Cuddle, an intense cuddle scene in the dark grotesque hallway filled with soft sobs, until its the villain flinching from the same dull fuzzy ache in very core of their heart, their skin feeling tingles against the warm of the cozy couch and flurry blanket wrapped around them with the hero sound and softy breathing in their arms. Their small hands cluched on the material of the loose shirt in their smol fist.

Now this is so wrong because they were just suppose to return the favour in time when they need. They almost lost the hope with a heavy longing heart to be ever to see hero again, but here they are giving in with their plead to, "...just hold me for once...hold me tight..." with their heart crumbling like cookie in their pious hand.

Actual ask:I always write promts of unfolding scene, lol. Can u do a quick monologue from villain while cuddles.

I craved reading the energy ur dailogue fumes with. Finally finding ur a/c here was like discovering a new nirvana. Congratulations on having just another supporter *flashing u my best giddy smiles* lol

The hero was sound asleep in their lap, and the villain was panicking, just a little. Not panicking exactly—their schedule wasn’t exactly conducive to panic attacks—but they were….frazzled.
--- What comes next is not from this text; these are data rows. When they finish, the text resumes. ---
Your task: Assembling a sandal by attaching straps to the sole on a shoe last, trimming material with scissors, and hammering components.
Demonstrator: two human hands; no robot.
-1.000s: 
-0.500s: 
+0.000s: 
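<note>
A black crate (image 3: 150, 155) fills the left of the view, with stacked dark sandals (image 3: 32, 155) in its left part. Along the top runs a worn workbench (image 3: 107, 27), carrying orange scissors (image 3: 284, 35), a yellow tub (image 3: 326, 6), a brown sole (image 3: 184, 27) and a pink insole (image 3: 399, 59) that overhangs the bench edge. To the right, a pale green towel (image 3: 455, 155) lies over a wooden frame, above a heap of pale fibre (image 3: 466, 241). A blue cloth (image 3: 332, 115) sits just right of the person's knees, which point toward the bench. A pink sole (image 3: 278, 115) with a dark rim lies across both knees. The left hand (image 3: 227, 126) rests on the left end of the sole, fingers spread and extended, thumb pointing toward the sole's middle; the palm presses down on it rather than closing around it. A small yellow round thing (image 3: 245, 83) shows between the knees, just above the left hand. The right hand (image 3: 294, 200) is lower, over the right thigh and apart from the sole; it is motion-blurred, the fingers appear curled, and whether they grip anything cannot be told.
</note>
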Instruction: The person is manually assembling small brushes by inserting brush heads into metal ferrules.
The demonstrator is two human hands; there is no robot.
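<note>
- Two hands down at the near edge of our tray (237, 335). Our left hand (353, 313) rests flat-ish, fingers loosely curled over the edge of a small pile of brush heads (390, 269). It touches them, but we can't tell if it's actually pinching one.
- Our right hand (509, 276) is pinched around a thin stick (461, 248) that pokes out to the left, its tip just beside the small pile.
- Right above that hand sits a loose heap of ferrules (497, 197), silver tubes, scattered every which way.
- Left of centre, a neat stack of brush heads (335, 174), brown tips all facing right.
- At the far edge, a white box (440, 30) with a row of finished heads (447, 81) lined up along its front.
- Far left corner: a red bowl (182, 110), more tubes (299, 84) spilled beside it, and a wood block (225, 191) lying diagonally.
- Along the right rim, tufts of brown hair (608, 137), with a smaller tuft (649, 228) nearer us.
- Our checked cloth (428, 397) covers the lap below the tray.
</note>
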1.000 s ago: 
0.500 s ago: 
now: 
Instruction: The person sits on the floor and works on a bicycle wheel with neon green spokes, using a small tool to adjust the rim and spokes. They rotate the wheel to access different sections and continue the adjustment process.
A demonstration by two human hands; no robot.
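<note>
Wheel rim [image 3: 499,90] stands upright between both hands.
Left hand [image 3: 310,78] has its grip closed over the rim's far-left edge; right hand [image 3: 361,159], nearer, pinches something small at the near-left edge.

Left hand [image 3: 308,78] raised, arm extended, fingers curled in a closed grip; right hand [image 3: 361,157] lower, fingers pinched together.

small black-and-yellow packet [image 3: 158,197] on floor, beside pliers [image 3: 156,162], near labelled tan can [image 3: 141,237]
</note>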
Yes, that was a good word for it.

They shifted slightly and the hero mumbled their displeasure. The villain froze, because what were they supposed to—they carded their hand through the hero’s hair as soothingly as they could. The hero quieted, hand clutching into the villain’s shirt.

The villain sighed with relief.

The hero looked exhausted. The kind of exhausted you find in hospital rooms and gas stations at 2am. Maybe that was why, when the hero had sobbed, “Can you just—hold me, for a second, I just—“ the villain had let the hero collapse into their arms.

The villain, selfishly, was glad they were asleep.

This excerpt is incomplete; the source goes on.